Requirement → The pictures in the listing below are to be skipped, while the lines between the line holding "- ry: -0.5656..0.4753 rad" and the line holding "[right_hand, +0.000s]", inclusive, are to be output exactly.

Provided data →
----------------
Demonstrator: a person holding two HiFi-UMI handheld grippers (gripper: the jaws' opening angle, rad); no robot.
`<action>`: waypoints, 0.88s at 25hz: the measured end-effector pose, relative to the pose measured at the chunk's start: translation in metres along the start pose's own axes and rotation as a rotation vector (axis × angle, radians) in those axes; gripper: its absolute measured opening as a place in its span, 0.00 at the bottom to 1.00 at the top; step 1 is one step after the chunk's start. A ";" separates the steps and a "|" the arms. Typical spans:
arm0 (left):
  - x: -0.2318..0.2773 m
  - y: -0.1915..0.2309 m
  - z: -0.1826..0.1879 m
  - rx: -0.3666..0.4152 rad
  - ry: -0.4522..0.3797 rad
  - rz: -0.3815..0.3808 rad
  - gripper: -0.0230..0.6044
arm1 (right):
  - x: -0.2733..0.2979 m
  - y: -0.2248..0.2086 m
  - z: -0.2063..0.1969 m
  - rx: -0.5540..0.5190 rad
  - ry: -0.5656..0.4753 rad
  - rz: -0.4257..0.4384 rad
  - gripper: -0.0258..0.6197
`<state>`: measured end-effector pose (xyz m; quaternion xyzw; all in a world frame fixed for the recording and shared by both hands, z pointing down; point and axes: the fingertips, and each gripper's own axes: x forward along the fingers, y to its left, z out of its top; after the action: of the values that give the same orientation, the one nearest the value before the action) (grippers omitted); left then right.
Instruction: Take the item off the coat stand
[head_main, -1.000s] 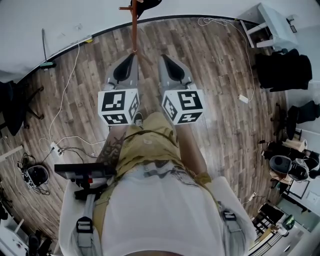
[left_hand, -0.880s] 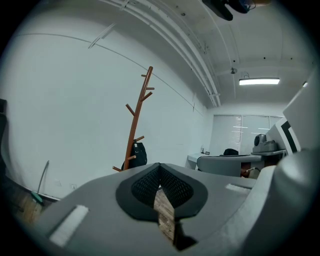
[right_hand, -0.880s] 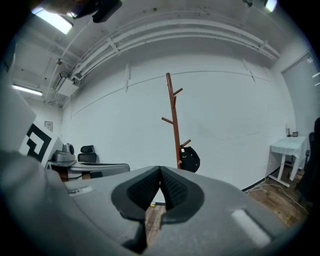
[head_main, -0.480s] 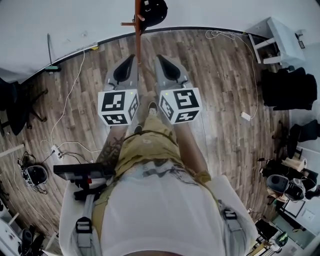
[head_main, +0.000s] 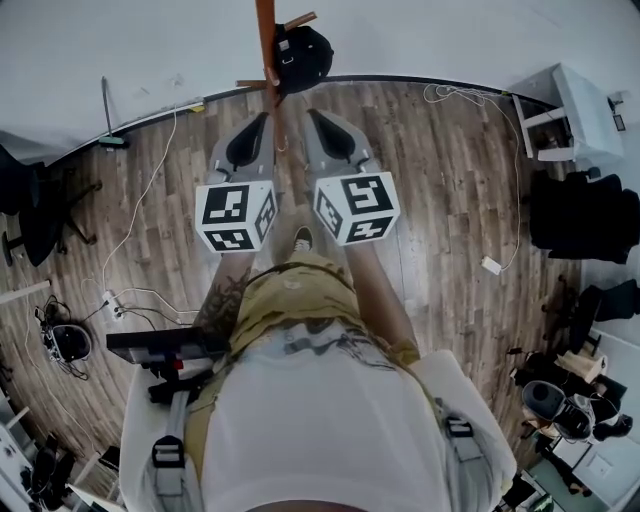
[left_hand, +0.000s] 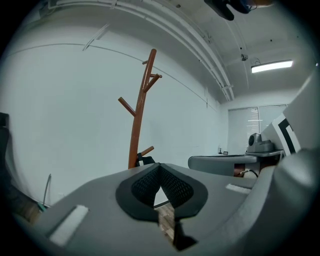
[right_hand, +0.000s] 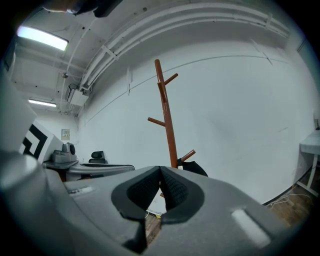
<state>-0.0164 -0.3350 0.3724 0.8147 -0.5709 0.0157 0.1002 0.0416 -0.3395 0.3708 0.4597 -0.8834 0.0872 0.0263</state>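
Against the white wall ahead of you, the coat stand (head_main: 266, 40) is rising from the wooden floor (head_main: 440, 180), and the black item (head_main: 303, 55) is hanging from one of its lower pegs (right_hand: 187, 156), on the right side of the pole as you are facing it. You are holding the left hand-held gripper (head_main: 264, 115) and the right hand-held gripper (head_main: 314, 113) side by side, both pointing at the stand and both well short of it. Each one's jaws are pressing together at the tips, with nothing caught between them.

The item is looking like dark cloth (a small bag or a cap; the views are not settling which), slumping in a rounded lump under the peg. Judging by that sag, it is likely to be light and soft, giving under the pads and not slipping, and unlikely to break. The sound place to take hold is probably the bunched upper part right beside the peg, where the fabric is gathering; a pinch low on the body may only be pulling loose cloth. Because the peg is slanting upward, the item is probably needing a lift up and outward along it. The right hand-held gripper is sitting on the item's side of the pole, and its jaws are needing to part first.
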 end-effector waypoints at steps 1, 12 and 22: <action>0.005 0.002 0.000 -0.002 0.003 0.009 0.04 | 0.006 -0.003 -0.001 0.002 0.006 0.011 0.04; 0.046 0.045 0.002 -0.005 0.022 0.022 0.04 | 0.069 -0.013 -0.005 0.018 0.031 0.013 0.04; 0.080 0.073 0.012 0.025 0.006 -0.005 0.04 | 0.118 -0.019 0.000 -0.036 0.049 -0.028 0.04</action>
<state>-0.0579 -0.4349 0.3821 0.8173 -0.5684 0.0251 0.0918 -0.0114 -0.4455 0.3883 0.4692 -0.8774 0.0822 0.0574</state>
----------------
Your solution →
  - ry: -0.5656..0.4753 rad
  - rz: -0.4257..0.4384 rad
  - gripper: -0.0258..0.6197
`<state>`: measured end-effector pose (xyz m; quaternion xyzw; all in a world frame fixed for the recording and shared by both hands, z pointing down; point and axes: the fingertips, and each gripper's own axes: x forward along the fingers, y to its left, z out of its top; after the action: of the values that give the same orientation, the one nearest the value before the action) (grippers omitted); left then right.
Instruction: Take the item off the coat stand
[head_main, -1.000s] 
[left_hand, -0.880s] 
[right_hand, -0.880s] 
[head_main, -0.480s] 
[head_main, +0.000s] 
[left_hand, +0.000s] 
[right_hand, +0.000s] 

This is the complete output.